Stored dataset items:
========================================

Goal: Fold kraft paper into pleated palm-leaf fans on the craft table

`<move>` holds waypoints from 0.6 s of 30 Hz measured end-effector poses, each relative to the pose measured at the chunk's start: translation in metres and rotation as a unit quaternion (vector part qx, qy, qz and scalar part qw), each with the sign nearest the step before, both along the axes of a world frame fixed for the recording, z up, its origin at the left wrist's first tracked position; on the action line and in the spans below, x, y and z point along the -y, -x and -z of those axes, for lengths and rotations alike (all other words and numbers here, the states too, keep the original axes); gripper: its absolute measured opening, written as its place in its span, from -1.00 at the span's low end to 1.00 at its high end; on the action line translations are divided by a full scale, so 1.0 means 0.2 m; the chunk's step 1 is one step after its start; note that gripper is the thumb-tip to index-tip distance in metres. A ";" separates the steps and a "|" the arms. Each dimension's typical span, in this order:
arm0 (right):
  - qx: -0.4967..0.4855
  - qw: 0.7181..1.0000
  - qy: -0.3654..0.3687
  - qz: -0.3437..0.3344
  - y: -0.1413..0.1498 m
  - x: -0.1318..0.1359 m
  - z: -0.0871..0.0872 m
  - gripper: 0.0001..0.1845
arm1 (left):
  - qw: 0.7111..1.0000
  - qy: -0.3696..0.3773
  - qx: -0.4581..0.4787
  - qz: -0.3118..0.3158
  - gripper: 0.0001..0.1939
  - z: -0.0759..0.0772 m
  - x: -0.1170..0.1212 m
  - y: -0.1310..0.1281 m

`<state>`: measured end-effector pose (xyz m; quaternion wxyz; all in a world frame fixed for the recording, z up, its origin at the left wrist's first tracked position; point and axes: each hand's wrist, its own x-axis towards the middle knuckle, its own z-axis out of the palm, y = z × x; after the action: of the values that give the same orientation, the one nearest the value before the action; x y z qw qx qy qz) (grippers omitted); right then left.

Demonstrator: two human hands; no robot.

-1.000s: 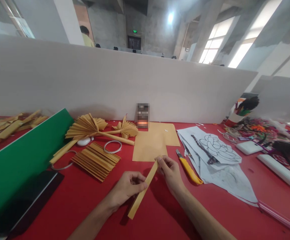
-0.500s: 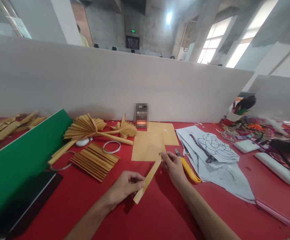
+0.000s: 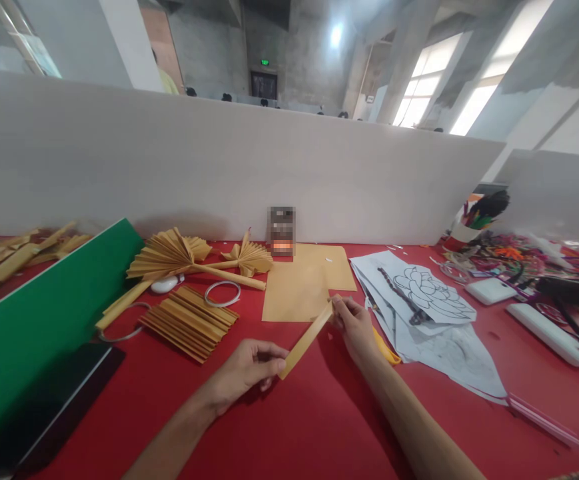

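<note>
A narrow strip of tan paper [image 3: 308, 341] slants up to the right between my two hands, above the red tabletop [image 3: 289, 433]. My left hand [image 3: 255, 365] pinches its near lower end between thumb and fingers. At the far upper end, my right hand [image 3: 353, 324] has thumb and fingertips closed on the strip. Behind the strip lie flat tan paper sheets [image 3: 294, 293]. A yellow utility knife [image 3: 387, 348] is partly hidden by my right hand. To the left rests a pleated tan paper piece [image 3: 189, 325], beside folded paper fans on rolled stems [image 3: 174, 252].
Wire rings [image 3: 222, 294] lie near the pleated paper. A green board [image 3: 59, 320] and a black tablet-like slab [image 3: 49, 407] occupy the left. Drawings on white paper [image 3: 419, 300], a pink pen-like stick [image 3: 544, 420] and craft clutter are rightward. A white partition [image 3: 209, 167] closes the back.
My right hand has moved slightly up and right with the strip's upper end, covering more of the knife. The strip's lower end has shifted up and right in my left hand's pinch.
</note>
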<state>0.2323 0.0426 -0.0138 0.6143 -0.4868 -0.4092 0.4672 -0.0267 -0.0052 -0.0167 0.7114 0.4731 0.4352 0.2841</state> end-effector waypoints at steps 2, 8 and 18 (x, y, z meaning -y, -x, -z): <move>0.010 1.000 -0.001 0.005 -0.01 -0.01 0.01 -0.57 | 1.000 -0.006 0.004 -0.006 -0.49 0.00 0.00 0.01; 0.087 0.996 -0.009 0.021 -0.04 -0.01 0.03 -0.51 | 0.999 -0.024 0.009 -0.031 -0.53 -0.01 -0.03 0.02; 0.542 0.801 -0.254 -0.034 0.02 0.13 -0.11 -0.70 | 0.983 0.024 0.103 -0.148 -0.70 -0.03 -0.06 0.01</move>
<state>0.2288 0.0174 0.0082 0.3779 -0.4726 -0.7957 0.0275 -0.0291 0.0071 -0.0110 0.7136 0.3547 0.4311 0.4231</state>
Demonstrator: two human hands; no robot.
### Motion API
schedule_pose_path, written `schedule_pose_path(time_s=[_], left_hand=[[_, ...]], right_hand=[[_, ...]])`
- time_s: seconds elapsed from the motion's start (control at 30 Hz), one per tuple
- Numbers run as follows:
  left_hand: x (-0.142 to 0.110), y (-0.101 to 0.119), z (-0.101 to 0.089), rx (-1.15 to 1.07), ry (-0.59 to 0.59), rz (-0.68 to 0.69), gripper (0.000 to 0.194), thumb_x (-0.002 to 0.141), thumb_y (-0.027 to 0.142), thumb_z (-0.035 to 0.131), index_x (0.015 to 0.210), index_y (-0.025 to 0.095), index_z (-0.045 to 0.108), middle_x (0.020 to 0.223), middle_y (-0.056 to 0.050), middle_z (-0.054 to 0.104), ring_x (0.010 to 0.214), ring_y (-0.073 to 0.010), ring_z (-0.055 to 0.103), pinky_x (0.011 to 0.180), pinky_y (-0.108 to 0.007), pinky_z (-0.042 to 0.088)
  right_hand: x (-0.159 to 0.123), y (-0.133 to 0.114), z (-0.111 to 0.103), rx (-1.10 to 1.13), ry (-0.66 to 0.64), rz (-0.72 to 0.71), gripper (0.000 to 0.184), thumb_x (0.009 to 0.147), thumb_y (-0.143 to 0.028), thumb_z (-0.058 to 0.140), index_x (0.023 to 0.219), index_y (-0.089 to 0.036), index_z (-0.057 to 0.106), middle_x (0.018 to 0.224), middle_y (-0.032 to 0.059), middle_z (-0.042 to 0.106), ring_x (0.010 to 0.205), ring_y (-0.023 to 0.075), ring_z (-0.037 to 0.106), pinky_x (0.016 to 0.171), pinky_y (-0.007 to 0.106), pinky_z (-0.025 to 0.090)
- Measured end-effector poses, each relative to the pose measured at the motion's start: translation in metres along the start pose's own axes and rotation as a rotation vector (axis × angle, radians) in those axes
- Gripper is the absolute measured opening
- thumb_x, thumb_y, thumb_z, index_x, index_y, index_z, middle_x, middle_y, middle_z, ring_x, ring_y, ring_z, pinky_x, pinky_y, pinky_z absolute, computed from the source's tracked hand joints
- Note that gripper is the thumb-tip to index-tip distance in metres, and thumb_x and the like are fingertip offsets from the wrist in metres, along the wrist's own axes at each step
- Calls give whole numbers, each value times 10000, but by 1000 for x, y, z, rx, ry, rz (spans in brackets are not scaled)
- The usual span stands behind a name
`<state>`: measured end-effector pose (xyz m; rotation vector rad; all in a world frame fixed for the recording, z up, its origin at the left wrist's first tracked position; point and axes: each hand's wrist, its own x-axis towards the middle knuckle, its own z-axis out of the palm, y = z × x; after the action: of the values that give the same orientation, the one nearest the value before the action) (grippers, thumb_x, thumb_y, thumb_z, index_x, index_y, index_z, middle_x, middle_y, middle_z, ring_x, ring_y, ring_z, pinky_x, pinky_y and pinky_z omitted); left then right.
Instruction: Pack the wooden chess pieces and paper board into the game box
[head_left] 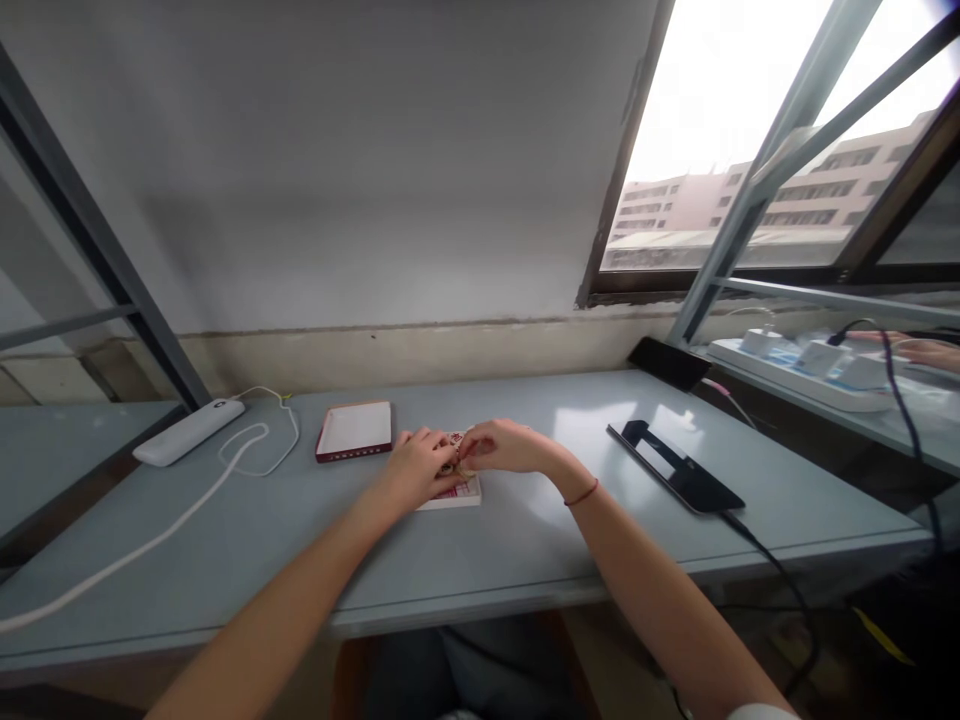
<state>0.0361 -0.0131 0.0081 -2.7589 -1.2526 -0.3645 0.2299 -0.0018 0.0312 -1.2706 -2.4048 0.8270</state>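
A shallow white box (pixel 469 494) with pink and red printing or contents lies on the desk in front of me, partly covered by both hands. My left hand (pixel 416 465) is curled over its left side, fingers at the far side and thumb on the near side. From the right, my right hand (pixel 506 446) reaches over the box with thumb and fingers pinched together. Something small and tan shows at the fingertips, too small to name. An upturned dark red lid (pixel 356 428), white inside, lies just left of my left hand.
On the desk (pixel 510 550), a white power strip (pixel 191 432) with a white cord lies left. A dark tablet-like device (pixel 679 470) with a black cable lies right. Beyond the right frame post, another white power strip (pixel 802 372) holds plugs, near another person's hand (pixel 930 352).
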Motion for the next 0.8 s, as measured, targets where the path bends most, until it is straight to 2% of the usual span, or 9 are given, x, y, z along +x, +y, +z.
schedule_pose_path(time_s=[0.17,0.4,0.67,0.8], left_hand=[[1,3,0,8,-6,-29,250,817,429,550,894,194,588,961,-45,598,888,-194,503,705,-306,334],[2,1,3,-15,0,-8,238,816,428,548,848,195,585,956,-37,592,895,-194,503,720,-307,327],[0,-3,1,-47,20,35,248,825,449,526,869,222,613,978,-32,587,901,-192,501,740,-322,331],[0,-3,-2,-60,1,36,194,815,390,542,875,222,618,1002,-31,593,922,-198,503,754,-329,334]], right_hand=[[-2,-3,0,-101,43,-28,204,653,-352,661,830,-250,673,783,-5,637,660,117,530,548,203,345],[-2,0,-5,16,119,5,221,690,-367,614,840,-206,639,709,-1,613,586,97,496,566,211,376],[-3,1,-3,6,89,18,204,696,-365,621,837,-220,638,675,-10,607,568,95,479,565,215,365],[-2,2,-3,8,81,15,189,699,-357,616,827,-218,636,674,-12,609,569,94,478,553,209,362]])
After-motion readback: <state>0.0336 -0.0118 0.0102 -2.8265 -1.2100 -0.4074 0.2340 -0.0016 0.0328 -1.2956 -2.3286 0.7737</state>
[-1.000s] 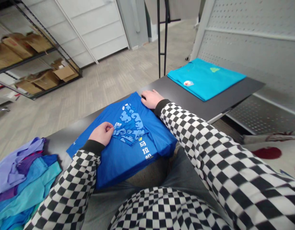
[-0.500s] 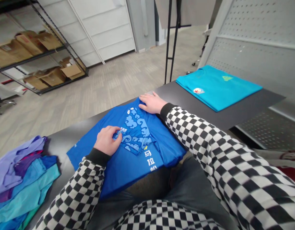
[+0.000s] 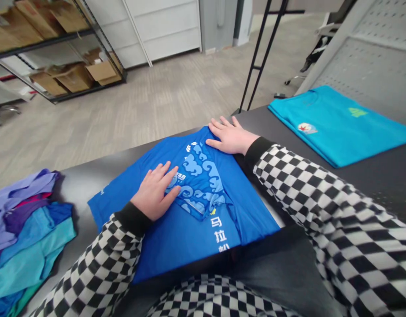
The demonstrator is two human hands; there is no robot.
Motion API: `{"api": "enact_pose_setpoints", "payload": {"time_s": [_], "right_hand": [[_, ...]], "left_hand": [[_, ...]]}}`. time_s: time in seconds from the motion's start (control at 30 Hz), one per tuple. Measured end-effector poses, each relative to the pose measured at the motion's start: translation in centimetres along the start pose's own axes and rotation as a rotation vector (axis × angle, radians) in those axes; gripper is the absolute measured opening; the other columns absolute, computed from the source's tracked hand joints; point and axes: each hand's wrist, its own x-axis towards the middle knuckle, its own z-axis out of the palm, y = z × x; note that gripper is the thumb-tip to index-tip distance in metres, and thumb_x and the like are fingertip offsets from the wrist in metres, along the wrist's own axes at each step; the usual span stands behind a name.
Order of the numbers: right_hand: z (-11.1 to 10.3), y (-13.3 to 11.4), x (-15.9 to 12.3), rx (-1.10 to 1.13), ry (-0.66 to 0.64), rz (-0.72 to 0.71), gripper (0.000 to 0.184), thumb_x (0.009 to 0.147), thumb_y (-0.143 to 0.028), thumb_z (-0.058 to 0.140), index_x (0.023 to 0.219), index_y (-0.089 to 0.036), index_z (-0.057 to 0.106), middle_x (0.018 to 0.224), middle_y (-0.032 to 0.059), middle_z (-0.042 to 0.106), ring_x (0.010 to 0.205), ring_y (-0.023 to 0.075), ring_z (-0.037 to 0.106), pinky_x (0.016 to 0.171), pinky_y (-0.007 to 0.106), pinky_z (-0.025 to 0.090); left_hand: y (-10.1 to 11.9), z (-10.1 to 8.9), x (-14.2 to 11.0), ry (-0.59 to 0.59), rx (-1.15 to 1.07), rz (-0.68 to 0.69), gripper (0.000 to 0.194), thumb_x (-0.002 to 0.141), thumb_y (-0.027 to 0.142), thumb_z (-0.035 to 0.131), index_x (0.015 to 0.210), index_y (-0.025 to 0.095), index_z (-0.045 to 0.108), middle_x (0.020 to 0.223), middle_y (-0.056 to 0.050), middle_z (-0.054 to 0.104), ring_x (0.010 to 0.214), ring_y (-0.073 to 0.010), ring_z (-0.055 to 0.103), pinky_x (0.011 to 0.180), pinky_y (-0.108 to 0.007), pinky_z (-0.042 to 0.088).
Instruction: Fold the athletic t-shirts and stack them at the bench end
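We rest spread, ungripping hands (image 3: 153, 193) on the seemingly half-folded blue shirt (image 3: 186, 240); the turquoise shirt (image 3: 345, 132) looks done, heaped garments (image 3: 38, 246) apparently remain.

Reads as an office-type workroom, part storage. Evidence: grey carpet-like floor (image 3: 170, 97) behind the dark worktable (image 3: 87, 176); black metal rack (image 3: 41, 45) upper left, cardboard boxes (image 3: 74, 79) on its shelves; white panelled unit (image 3: 173, 28) top centre; wheeled chair base (image 3: 6, 110) at left edge; grey perforated panel (image 3: 381, 61) upper right.
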Motion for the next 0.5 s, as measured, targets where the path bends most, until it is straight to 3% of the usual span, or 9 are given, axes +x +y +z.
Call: {"api": "enact_pose_setpoints", "payload": {"time_s": [0.13,0.23,0.33,0.5], "right_hand": [[-0.3,-1.5,-1.0,0.0,0.076,-0.104,0.086,0.113,-0.07,0.032,0.179,-0.015,0.034,0.186,0.018,0.028,0.172,0.0498,0.02,0.136,0.08,0.005],[0.2,-2.3,-1.4,0.024,0.001,-0.134,0.085,0.113,-0.071,0.033,0.179,-0.016,0.035,0.186,0.018,0.027,0.172,0.0471,0.024,0.137,0.078,0.009],[0.8,-2.4,-1.2,0.055,-0.053,-0.115,0.089,0.112,-0.073,0.036,0.179,-0.016,0.033,0.187,0.0189,0.023,0.172,0.0467,0.025,0.137,0.077,0.012],[0.7,-2.3,-0.9,0.026,-0.042,-0.07,0.091,0.11,-0.077,0.036,0.179,-0.019,0.034,0.187,0.0154,0.025,0.172,0.0476,0.022,0.138,0.076,0.007]], "left_hand": [[0.1,0.0,-0.2,-0.133,0.082,-0.044,0.071,0.115,0.057,0.041,0.178,0.023,0.041,0.186,-0.013,0.031,0.172,-0.0416,0.029,0.137,-0.068,0.028],[0.3,-0.2,0.0,-0.169,0.097,-0.06,0.07,0.117,0.054,0.033,0.178,0.021,0.039,0.187,-0.014,0.026,0.173,-0.042,0.024,0.137,-0.071,0.026],[0.2,-0.1,0.3,-0.176,0.097,-0.071,0.069,0.117,0.051,0.031,0.179,0.02,0.036,0.187,-0.014,0.025,0.174,-0.0424,0.023,0.137,-0.073,0.025],[0.1,0.1,0.5,-0.114,0.077,-0.074,0.064,0.116,0.04,0.036,0.175,0.018,0.044,0.185,-0.018,0.031,0.172,-0.0447,0.027,0.135,-0.077,0.025]]}}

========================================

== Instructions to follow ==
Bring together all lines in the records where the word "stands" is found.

== Written solution ==
- The usual span stands behind a name
Motion API: `{"api": "enact_pose_setpoints", "payload": {"time_s": [_], "right_hand": [[_, ...]], "left_hand": [[_, ...]]}}`. time_s: time in seconds from the motion's start (control at 30 Hz), one per tuple. Measured end-effector poses, each relative to the pose measured at the motion's start: translation in centimetres along the start pose's own axes and rotation as a rotation vector (axis × angle, radians) in those axes; gripper is the absolute measured opening; the other columns absolute, computed from the source's tracked hand joints; point and axes: each hand's wrist, its own x-axis towards the middle knuckle, its own z-axis out of the palm, y = z × x; note that gripper is the thumb-tip to index-tip distance in metres, and thumb_x and the like are fingertip offsets from the wrist in metres, along the wrist's own axes at each step; the usual span stands behind a name.

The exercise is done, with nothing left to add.